Rules of Conduct Changes Possible
Lapper said the Law Society’s role is to lead by example — with rules and regulations that facilitate innovation, while maintaining standards of competence and guarding the public interest.
Many SRLs in the Macfarlane Report sought “unbundled legal services” — a la carte assistance with document review, letter writing, or in-court assistance. Respondents who could not afford to pay a traditional retainer wanted to do some of the legal work themselves, with assistance from a professional.
“Rules of conduct and continuing professional development needs and opportunities must be reviewed and enhanced with regard to dealing with self-represented litigants,” Lapper wrote in The Gazette. Licensees could be encouraged to unbundle services or offer alternate billing structures. “More needs to be done to ensure the public is aware of these alternatives and how to find them.”
The Gazette notes that the Treasurer’s Advisory Group will consider the Macfarlane Report recommendations, together with other reports. These include the Canadian Bar Association’s “Envisioning Equal Justice Project” and the “National Action Committee on Access to Justice in Civil and Family Matters.”
Further Report Findings:
- Many SRL’s find that the legal services that they can realistically afford to pay for, and/ or prioritize as an area in which they want assistance, are simply not available to them other than in a traditional legal services model.

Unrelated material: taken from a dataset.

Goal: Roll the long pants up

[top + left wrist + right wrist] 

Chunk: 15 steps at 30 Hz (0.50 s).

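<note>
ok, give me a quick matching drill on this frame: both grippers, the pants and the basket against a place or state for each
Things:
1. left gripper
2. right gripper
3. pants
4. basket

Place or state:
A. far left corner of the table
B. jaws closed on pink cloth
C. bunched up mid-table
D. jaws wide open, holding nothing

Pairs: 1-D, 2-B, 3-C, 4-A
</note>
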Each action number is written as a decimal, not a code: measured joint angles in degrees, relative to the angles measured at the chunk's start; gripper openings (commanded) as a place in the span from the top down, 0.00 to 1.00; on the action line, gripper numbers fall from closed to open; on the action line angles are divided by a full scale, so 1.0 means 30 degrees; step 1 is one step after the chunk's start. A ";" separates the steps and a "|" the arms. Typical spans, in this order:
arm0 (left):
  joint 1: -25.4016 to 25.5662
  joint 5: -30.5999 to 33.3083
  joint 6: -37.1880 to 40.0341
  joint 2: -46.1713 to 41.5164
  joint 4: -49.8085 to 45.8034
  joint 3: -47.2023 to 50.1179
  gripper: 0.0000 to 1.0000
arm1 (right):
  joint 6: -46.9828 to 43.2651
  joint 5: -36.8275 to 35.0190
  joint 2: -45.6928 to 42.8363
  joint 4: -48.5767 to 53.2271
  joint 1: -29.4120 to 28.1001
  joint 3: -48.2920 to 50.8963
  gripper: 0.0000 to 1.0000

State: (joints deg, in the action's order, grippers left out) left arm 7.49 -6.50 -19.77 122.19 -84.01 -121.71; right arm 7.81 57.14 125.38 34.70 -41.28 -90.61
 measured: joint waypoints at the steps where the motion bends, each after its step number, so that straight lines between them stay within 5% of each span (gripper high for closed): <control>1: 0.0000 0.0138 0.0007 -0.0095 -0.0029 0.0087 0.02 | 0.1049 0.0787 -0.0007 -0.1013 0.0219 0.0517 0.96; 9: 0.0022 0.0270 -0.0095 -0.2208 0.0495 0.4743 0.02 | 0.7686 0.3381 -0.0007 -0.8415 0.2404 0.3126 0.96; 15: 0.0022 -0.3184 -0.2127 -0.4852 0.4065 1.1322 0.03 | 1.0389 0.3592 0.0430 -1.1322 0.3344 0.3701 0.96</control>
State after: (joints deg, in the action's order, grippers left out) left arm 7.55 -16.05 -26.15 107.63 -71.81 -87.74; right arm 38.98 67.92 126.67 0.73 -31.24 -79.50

- Financial retainers and services billed at a rate of $350-$400 an hour are beyond the means of many Canadians. 53% of the SRL sample who were willing to
pay for counsel at first later ran out of funds and/or exhausted their willingness to continue to pay for legal services.
- 86% of the SRL sample sought legal counsel from legally aided/pro bono providers.
- SRL’s are not saying that they do not want lawyers to help them – but that the way in which lawyers are currently offering their services does not fit within their budget.
- Some SRLs are saying that they prefer to have more control over the progression of their case and resist the traditional assumption of professional control by their lawyer.
- SRLs spoke of counsel not listening to them or consulting them in decision making; and a sense that their lawyer was insufficiently familiar in the relevant area of law to be effective.